Die kurzfristige Seitwärtstendenz des SMI (SMI 9805.5 -0.43%) erschwert eine Prognose, da nur wenige Grenzen auszumachen sind. Auf der Oberseite ist der jüngste Wendepunkt knapp unter der 9800er-Marke vermutlich das einzige definierbare Kursziel im Moment. Dort verläuft auch der obere Randbereich des Schwankungskorridors auf dieser Zeitebene (graue Fläche). Auf der Unterseite traten vergangene Richtungswechsel gehäuft um 9440/9500 auf, diese Zone versagte auch schon häufiger. Sie ist nur deshalb noch von Bedeutung, da sich momentan die Untergrenze des Schwankungskorridors auf gleicher Höhe befindet.

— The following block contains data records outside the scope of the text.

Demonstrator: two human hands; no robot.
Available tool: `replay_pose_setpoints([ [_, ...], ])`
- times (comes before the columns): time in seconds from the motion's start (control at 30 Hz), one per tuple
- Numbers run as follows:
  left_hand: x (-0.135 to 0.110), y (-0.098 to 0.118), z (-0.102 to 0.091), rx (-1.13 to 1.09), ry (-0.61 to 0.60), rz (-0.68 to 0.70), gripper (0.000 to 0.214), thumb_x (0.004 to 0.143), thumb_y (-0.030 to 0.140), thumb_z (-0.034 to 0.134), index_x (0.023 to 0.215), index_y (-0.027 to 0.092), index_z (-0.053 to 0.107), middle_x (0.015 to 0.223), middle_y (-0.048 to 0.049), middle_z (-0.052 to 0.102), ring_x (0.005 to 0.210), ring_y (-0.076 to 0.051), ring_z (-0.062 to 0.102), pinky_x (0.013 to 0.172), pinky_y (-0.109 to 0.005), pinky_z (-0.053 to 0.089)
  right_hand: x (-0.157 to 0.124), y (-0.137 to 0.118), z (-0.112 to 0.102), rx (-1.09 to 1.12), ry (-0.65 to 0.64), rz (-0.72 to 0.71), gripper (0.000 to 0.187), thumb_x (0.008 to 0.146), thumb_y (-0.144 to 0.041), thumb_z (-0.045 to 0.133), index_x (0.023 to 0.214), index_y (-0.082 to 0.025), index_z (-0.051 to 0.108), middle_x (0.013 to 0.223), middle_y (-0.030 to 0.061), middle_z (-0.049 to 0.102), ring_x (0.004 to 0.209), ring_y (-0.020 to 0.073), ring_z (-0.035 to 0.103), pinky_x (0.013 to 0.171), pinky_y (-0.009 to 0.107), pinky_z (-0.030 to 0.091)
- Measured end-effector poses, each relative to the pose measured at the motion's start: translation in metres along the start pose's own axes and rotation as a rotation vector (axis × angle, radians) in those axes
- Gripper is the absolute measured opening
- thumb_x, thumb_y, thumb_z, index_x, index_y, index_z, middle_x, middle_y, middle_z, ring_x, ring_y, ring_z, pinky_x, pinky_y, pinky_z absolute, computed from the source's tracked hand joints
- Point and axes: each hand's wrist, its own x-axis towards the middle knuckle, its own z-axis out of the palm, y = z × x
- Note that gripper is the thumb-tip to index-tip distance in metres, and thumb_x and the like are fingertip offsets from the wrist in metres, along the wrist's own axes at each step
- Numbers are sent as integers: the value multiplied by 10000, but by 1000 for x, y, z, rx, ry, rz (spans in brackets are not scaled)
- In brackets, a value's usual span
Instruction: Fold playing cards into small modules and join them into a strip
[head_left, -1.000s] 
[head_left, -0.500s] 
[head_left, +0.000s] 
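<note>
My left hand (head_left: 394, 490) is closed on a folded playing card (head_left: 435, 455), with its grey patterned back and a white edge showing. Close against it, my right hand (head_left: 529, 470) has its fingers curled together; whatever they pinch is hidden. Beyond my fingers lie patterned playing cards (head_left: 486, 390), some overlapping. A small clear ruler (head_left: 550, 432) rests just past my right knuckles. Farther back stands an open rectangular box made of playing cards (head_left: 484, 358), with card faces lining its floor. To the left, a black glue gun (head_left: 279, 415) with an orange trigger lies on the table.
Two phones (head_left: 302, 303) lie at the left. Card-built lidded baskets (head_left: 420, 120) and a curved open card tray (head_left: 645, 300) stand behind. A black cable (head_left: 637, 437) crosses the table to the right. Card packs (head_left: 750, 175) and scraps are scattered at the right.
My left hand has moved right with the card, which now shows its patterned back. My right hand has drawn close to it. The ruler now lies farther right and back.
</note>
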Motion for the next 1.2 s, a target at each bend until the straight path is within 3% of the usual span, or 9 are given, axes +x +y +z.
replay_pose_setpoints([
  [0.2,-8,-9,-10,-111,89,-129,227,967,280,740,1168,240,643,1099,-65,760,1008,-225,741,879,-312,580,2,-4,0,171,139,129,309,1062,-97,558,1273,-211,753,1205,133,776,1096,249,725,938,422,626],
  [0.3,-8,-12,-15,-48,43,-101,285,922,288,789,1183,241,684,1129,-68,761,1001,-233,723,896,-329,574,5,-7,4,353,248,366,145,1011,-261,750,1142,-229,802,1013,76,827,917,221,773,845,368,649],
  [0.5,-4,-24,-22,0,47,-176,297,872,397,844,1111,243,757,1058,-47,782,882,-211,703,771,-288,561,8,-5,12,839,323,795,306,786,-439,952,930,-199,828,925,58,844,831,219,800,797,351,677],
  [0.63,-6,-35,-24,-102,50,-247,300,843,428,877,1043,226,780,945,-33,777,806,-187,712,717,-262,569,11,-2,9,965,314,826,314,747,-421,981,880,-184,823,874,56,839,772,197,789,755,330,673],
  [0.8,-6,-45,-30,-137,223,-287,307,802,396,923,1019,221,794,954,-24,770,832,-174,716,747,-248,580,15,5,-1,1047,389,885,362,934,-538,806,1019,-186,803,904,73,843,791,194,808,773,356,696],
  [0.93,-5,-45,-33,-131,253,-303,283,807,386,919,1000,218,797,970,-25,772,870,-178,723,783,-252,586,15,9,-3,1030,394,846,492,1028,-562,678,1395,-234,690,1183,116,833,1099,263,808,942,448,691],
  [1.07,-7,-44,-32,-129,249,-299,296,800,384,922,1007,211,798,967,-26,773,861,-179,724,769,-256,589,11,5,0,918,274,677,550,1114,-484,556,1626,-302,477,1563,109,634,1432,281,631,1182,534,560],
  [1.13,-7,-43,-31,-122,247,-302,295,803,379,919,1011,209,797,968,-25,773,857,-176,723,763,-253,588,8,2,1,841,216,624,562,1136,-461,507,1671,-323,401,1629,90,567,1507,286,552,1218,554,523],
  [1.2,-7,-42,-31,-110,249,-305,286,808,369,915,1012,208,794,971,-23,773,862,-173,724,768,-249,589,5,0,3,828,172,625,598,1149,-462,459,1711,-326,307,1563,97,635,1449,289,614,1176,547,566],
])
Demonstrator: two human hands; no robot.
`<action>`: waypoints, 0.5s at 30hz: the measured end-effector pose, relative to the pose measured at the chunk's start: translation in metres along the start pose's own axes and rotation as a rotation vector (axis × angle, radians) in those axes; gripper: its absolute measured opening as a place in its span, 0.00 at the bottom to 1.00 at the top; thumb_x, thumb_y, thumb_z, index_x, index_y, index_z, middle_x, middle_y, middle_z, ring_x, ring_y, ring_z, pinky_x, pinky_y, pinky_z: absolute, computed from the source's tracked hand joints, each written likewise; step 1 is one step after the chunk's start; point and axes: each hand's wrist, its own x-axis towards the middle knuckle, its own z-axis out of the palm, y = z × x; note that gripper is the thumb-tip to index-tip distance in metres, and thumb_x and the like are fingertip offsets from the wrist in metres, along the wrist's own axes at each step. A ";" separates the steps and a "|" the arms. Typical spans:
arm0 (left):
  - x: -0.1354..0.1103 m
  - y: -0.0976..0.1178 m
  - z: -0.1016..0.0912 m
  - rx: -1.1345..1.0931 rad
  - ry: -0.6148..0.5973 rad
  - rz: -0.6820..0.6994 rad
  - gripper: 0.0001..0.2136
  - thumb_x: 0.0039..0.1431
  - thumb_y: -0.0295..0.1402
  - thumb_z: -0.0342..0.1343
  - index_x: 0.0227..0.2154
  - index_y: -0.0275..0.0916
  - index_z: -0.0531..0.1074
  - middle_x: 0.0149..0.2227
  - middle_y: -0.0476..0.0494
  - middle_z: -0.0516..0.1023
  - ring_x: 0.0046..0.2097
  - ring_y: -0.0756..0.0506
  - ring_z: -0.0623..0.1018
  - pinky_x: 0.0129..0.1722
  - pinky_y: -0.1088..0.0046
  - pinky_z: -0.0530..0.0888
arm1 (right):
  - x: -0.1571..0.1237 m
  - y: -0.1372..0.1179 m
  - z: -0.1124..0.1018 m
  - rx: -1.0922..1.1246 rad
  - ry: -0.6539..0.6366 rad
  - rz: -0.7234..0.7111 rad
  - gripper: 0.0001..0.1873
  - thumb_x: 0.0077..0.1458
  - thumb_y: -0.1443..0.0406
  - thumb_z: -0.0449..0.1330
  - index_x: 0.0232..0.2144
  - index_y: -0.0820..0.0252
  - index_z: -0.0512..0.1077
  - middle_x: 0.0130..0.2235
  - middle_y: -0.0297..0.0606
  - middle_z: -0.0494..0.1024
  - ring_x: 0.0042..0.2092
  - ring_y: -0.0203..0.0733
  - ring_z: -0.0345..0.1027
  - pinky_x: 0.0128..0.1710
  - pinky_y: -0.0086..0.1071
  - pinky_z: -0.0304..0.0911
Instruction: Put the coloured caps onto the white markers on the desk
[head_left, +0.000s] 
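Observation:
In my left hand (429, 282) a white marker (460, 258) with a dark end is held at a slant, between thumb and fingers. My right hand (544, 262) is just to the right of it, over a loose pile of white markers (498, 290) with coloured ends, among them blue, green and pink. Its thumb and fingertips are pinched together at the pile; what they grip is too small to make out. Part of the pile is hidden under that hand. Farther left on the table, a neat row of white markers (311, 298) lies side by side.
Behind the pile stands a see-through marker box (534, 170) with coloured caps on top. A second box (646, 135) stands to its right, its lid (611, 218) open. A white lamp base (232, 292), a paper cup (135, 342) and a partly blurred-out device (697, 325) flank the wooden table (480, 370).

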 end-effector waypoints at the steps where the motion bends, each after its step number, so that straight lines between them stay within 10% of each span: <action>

Erst der weit zurückreichende Kursverlauf bringt etwas mehr Klarheit: Hier zeigte sich zuletzt eine klare Aufwärtsbewegung des SMI, der Ende April erstmals über die mehrjährige Barriere um 9500/9620 nach oben ausbrechen konnte. Allerdings verläuft der Markt auch aus diesem Blickwinkel im oberen Grenzbereich seines statistisch ermittelten Schwankungsspielraums, den er zuletzt im Jahr 2013 voll ausreizte (rot). In der Regel dreht er bereits nach unten ab, wenn er nur in diese nördliche Extremzone eintaucht (orange). Eine Korrektur zurück in Richtung des 200-Tage-Durchschnitts (violett), der aktuell um 9100 verläuft, wird dann relativ wahrscheinlich. Danach aber stehen die Chancen für ein weiteres Kursplus sehr gut.